PROBLEM: Please count the lines with the word "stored" in the material below, then state the number by itself.

PROVIDED DATA:

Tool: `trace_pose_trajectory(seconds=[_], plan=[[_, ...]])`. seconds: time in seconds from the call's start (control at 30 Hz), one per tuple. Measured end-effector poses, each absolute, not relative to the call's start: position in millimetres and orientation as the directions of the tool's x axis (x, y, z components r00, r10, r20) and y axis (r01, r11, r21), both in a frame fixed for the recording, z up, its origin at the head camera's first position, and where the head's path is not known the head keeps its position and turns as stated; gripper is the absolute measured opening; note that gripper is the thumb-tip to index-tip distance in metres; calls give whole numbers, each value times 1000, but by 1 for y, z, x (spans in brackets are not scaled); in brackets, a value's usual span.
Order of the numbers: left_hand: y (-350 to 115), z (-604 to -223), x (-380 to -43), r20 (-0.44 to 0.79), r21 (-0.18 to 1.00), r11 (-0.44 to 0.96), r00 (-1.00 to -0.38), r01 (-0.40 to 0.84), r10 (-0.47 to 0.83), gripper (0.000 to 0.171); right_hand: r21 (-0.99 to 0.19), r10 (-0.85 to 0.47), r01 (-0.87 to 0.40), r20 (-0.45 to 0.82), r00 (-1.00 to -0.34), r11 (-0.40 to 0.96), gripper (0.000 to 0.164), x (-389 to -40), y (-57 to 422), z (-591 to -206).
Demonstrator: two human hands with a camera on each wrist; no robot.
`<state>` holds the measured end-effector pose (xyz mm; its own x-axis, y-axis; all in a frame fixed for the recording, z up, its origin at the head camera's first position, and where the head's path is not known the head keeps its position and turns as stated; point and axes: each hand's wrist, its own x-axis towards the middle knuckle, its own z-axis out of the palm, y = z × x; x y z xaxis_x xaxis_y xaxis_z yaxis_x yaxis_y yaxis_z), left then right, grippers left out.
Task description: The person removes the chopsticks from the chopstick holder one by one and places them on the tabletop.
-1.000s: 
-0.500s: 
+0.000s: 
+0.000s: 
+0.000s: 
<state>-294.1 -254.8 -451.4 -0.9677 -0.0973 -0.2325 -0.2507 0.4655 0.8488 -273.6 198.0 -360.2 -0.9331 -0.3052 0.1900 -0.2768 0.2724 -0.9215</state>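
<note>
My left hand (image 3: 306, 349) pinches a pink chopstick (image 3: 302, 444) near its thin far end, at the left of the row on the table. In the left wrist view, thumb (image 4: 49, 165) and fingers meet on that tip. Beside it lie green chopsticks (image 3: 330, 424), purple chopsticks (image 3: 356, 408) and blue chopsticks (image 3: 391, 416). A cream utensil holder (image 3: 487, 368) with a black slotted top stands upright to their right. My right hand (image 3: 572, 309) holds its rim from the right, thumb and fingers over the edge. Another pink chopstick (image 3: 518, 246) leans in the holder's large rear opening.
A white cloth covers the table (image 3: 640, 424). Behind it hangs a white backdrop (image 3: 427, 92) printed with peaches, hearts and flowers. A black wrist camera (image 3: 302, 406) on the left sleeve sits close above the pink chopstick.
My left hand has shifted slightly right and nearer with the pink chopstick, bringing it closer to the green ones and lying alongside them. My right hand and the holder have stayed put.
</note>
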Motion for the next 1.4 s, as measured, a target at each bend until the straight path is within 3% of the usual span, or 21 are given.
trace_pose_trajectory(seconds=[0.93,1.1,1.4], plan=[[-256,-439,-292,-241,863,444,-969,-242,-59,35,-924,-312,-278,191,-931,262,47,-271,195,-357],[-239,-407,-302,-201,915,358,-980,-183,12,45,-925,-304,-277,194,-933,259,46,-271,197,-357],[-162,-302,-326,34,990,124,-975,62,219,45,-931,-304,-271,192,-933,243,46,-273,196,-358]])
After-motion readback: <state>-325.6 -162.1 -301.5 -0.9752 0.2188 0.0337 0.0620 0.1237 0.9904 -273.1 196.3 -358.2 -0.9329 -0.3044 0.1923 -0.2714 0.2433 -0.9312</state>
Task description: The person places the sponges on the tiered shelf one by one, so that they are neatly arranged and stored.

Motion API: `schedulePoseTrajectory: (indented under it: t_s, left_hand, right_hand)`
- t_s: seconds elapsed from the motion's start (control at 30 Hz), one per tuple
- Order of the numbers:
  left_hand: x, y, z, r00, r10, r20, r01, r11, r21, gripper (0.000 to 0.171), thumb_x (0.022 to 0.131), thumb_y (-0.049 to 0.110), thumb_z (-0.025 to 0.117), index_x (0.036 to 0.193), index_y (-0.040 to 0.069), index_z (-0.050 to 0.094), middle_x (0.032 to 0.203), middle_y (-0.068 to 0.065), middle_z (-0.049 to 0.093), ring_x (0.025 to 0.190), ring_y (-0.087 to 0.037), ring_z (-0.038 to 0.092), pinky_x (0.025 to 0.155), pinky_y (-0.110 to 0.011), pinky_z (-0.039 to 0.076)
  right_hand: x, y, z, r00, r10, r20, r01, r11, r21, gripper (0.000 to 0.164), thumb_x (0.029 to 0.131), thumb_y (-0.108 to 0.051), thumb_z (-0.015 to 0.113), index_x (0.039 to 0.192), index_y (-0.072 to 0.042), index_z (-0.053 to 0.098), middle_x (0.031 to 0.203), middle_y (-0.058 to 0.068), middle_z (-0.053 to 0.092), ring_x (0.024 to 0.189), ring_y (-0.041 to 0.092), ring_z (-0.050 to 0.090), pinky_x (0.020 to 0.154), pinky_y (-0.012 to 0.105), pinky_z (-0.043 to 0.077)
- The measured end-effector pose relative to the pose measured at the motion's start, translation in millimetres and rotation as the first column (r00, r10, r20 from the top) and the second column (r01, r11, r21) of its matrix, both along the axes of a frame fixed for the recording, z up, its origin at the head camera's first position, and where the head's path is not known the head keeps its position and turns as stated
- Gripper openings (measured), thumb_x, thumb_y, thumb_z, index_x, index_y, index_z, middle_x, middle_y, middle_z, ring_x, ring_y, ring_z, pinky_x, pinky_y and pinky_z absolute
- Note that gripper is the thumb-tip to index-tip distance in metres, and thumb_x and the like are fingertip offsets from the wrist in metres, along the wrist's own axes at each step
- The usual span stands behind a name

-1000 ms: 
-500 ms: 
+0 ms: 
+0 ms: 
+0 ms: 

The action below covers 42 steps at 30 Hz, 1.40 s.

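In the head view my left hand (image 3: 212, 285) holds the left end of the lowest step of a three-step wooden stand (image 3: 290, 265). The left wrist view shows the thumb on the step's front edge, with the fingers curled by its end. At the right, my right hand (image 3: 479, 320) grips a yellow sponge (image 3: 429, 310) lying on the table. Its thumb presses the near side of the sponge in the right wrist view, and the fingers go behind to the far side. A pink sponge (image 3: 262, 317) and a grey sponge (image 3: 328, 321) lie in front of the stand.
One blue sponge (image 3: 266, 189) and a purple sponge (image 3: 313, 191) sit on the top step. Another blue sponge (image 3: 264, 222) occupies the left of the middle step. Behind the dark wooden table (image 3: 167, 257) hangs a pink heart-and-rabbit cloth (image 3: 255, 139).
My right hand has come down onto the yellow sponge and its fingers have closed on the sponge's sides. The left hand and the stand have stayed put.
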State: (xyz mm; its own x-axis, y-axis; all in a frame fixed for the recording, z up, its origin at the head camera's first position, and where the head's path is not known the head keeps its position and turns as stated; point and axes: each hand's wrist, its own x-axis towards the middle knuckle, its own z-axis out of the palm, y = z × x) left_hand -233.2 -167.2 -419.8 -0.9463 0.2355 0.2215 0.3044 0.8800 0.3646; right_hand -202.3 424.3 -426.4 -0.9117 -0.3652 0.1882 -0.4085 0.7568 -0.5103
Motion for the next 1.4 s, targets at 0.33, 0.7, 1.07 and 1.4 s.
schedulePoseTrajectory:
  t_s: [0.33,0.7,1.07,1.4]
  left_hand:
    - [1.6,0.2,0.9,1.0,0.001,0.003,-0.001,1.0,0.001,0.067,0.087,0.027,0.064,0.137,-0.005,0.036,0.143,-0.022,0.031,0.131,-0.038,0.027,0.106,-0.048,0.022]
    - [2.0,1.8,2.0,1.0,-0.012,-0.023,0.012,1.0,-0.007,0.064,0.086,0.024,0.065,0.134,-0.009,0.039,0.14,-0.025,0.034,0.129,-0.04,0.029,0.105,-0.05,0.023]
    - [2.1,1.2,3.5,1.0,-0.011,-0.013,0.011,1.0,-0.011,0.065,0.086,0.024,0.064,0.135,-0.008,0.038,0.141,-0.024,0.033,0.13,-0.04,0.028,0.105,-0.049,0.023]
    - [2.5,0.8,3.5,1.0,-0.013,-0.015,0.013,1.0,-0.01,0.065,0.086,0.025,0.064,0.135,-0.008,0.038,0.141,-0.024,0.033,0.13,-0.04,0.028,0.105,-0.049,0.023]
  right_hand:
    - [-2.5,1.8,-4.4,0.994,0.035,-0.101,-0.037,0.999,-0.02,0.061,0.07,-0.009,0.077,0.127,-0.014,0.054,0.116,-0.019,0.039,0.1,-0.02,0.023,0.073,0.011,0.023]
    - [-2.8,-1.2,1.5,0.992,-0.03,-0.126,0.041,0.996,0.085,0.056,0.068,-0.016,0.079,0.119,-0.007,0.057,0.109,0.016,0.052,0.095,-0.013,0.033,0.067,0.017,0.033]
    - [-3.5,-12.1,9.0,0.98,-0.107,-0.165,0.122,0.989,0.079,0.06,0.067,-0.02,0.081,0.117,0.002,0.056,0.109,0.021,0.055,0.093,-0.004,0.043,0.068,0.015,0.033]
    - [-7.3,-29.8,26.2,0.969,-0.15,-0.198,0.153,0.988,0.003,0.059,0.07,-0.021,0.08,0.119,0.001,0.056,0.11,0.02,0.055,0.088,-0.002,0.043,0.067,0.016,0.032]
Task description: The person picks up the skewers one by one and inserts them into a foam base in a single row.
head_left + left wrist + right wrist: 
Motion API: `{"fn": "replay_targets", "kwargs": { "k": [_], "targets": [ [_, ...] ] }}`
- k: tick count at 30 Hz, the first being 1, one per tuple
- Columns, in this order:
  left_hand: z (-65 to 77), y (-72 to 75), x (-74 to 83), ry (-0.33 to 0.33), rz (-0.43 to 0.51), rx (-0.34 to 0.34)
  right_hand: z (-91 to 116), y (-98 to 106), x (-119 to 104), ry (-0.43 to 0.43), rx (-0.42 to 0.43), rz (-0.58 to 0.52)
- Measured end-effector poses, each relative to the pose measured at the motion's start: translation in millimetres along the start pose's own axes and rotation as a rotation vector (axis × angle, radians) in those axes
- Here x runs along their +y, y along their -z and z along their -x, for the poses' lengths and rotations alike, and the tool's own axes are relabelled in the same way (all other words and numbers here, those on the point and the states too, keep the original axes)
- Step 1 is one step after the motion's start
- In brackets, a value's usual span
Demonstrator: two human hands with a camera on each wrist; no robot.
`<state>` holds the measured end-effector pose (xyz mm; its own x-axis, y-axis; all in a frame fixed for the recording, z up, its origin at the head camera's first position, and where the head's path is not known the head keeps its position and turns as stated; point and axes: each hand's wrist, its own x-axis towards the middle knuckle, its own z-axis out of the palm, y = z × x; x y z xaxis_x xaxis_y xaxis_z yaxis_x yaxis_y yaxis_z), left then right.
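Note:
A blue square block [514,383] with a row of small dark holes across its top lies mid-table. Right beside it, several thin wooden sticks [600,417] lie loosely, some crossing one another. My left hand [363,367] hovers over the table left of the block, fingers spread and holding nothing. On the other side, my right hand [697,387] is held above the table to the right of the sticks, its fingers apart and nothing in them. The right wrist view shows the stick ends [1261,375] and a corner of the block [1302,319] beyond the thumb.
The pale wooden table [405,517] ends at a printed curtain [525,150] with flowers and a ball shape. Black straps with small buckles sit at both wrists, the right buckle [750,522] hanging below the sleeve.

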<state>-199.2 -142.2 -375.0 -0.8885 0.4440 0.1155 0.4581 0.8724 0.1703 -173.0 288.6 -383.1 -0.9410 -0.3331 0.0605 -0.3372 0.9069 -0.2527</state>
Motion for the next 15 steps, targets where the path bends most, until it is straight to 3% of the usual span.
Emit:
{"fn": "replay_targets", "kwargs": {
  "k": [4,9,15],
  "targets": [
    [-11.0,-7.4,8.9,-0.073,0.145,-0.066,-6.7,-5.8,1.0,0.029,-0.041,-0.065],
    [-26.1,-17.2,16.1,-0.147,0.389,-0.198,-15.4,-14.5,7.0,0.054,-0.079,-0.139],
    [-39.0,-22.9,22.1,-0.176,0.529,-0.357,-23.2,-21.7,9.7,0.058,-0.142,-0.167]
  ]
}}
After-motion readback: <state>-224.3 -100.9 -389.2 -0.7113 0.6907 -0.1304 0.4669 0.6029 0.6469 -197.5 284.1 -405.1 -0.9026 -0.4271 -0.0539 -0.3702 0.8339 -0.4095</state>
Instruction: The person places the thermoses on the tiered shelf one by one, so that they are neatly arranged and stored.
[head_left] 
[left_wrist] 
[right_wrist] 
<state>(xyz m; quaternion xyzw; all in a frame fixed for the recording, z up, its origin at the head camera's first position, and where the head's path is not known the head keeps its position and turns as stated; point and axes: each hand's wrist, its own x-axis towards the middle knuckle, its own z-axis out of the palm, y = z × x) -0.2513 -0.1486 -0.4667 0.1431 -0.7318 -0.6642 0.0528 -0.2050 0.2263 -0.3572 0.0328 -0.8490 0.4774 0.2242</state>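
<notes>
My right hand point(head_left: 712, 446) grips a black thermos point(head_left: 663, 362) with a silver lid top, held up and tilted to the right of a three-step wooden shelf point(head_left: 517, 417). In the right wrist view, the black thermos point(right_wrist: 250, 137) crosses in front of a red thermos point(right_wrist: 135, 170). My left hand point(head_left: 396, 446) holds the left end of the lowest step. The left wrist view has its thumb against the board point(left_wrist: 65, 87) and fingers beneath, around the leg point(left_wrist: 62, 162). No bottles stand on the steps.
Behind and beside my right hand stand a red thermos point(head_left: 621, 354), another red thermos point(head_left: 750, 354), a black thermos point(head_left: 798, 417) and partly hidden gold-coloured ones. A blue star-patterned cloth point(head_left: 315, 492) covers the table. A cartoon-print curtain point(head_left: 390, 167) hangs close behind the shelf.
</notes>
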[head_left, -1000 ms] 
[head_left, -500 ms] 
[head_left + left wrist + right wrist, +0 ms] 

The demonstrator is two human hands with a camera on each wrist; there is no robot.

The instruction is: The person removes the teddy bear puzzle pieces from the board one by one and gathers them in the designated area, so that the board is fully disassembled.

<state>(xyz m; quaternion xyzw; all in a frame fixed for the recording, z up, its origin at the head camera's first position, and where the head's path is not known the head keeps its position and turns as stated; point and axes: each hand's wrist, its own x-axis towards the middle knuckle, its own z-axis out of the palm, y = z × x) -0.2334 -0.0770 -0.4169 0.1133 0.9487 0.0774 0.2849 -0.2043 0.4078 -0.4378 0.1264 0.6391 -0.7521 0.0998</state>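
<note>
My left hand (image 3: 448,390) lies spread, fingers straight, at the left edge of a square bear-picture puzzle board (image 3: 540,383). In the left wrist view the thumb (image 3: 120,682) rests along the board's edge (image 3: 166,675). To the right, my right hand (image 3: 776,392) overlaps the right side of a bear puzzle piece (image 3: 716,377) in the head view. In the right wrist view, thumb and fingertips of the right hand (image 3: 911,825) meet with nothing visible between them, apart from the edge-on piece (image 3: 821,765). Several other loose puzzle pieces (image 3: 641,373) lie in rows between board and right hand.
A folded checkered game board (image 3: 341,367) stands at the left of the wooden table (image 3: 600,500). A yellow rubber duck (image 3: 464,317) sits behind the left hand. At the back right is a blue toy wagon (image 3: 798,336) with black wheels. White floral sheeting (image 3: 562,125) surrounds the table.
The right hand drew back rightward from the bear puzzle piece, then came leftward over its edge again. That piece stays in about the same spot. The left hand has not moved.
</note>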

TASK ANSWER: 2